These nutrients are necessary for the human body to produce the enzyme glutathione peroxidase. This enzyme is strongly antiretroviral (it is an antagonist of reverse transcriptase) and can greatly reduce HIV replication. Unfortunately, HIV has developed the ability to compete with the body for these four nutrients because shortages of them allow its more effective replication. Specifically, HIV has a gene that allows it to produce an analogue of glutathione peroxidase.
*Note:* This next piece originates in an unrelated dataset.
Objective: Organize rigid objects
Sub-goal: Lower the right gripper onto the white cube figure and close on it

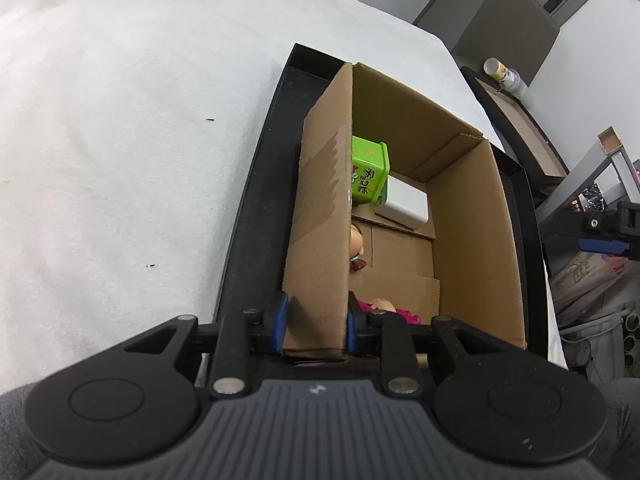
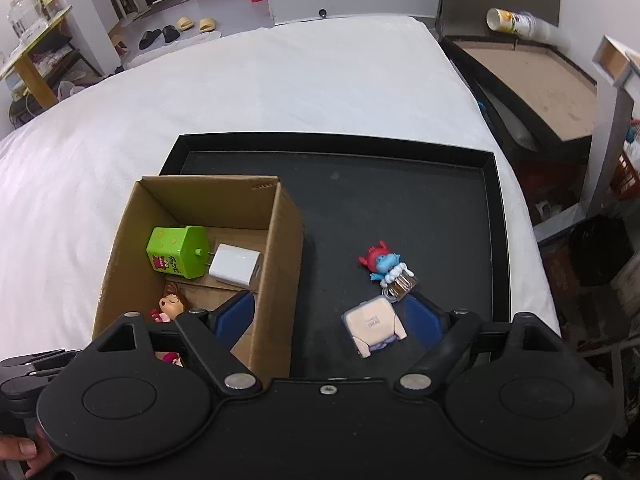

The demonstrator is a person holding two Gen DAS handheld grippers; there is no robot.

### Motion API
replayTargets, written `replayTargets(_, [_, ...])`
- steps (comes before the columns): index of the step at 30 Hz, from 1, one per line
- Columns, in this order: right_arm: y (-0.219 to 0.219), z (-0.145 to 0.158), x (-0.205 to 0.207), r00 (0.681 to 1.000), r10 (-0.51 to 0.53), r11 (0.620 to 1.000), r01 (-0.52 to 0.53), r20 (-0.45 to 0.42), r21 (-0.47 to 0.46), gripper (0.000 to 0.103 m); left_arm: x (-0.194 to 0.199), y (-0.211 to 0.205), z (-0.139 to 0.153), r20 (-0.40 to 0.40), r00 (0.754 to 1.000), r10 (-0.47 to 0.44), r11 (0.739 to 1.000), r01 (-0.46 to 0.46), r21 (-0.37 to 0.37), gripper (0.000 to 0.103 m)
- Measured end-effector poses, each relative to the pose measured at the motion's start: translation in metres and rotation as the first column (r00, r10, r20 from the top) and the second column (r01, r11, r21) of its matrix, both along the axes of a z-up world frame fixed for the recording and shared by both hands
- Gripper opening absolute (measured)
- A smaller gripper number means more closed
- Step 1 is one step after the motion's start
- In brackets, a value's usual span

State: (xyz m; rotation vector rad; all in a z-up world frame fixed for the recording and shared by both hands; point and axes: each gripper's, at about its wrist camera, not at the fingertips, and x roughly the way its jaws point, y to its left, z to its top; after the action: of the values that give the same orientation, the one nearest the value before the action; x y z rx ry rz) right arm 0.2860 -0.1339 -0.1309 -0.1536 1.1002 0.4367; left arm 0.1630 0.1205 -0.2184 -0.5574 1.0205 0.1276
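Box [image 1: 400,200] stands in the black tray [image 1: 256,184], its long side running away; the left gripper [image 1: 316,326] pinches its wall. Green cube [image 1: 370,174] inside has unreadable writing.

Right gripper [image 2: 332,318] is wide apart above the pale case [image 2: 374,330], tiny print unreadable.

place: home | cues: slippers [image 2: 176,30] on floor; jars [image 2: 24,12] on shelf
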Motion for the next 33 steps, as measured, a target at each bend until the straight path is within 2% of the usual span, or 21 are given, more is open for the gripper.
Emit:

Diets high in selenium, cysteine, tryptophan and glutamine seem to have two major benefits for AIDS patients:

  1. They replace these four nutrients in the body, correcting the deficiencies HIV has caused. AIDS is what we call these combined deficiency symptoms.
  2. High levels of these four key nutrients push up the body's glutathione peroxidase levels, making it much more difficult for HIV to replicate. This enzyme also beneficially interferes with the replication of Hepatitis B and C. Nutritionally treated patients are still HIV-positive, but seem to generally remain in good health unless they start to eat a diet that once again is poor in one or more of these nutrients. If this occurs, glutathione peroxidase levels fall, HIV begins to be replicated and the AIDS cycle begins again.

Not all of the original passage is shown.